> _EXERCISE OBJECTIVE_: Return only the lines of the listing below that run from the line with "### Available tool" through the line with "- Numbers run", both ends included, exactly as written.

────

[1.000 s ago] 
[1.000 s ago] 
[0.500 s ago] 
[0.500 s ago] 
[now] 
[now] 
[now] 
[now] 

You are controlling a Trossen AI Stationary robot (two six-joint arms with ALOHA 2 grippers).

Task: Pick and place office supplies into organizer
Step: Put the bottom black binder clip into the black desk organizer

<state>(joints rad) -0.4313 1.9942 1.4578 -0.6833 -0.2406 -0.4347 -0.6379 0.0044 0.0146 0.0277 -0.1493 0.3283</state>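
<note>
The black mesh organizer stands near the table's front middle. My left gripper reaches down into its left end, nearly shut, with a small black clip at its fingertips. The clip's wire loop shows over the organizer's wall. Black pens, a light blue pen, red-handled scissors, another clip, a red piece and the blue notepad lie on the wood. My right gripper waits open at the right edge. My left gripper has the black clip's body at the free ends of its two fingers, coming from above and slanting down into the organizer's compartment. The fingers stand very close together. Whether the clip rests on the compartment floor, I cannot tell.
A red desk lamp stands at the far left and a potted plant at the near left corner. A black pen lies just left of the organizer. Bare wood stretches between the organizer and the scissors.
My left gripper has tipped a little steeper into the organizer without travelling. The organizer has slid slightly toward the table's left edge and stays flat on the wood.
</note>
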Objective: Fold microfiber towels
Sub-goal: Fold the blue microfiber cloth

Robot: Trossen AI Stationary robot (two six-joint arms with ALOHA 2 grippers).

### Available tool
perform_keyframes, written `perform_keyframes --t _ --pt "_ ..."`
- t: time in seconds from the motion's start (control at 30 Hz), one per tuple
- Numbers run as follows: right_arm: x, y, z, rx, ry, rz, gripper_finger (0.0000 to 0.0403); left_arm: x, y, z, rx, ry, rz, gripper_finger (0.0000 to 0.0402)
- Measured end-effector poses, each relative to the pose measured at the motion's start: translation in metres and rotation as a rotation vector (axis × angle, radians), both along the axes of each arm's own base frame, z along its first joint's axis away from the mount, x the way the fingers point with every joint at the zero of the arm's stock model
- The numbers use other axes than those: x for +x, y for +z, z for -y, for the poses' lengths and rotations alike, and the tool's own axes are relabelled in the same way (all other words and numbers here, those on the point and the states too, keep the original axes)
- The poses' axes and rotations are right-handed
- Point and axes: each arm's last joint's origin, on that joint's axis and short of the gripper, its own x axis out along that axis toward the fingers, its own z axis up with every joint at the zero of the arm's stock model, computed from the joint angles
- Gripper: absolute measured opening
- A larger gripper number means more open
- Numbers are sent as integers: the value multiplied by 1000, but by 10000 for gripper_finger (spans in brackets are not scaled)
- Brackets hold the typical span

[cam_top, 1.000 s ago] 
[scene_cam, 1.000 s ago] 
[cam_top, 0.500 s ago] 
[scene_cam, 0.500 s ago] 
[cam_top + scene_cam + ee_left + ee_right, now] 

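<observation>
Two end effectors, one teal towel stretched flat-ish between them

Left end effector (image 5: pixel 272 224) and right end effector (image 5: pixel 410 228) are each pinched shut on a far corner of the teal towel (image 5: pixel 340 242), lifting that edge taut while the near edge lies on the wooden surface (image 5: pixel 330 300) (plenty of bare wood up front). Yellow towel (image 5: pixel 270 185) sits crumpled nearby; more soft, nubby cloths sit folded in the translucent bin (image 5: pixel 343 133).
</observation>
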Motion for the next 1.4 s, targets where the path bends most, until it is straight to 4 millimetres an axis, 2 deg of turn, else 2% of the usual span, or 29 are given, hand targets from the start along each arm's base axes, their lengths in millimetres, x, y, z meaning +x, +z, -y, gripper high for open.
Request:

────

> _EXPECTED ANSWER_:
### Available tool
perform_keyframes, written `perform_keyframes --t _ --pt "_ ..."`
- t: time in seconds from the motion's start (control at 30 Hz), one per tuple
- Numbers run as follows: right_arm: x, y, z, rx, ry, rz, gripper_finger (0.0000 to 0.0403); left_arm: x, y, z, rx, ry, rz, gripper_finger (0.0000 to 0.0402)

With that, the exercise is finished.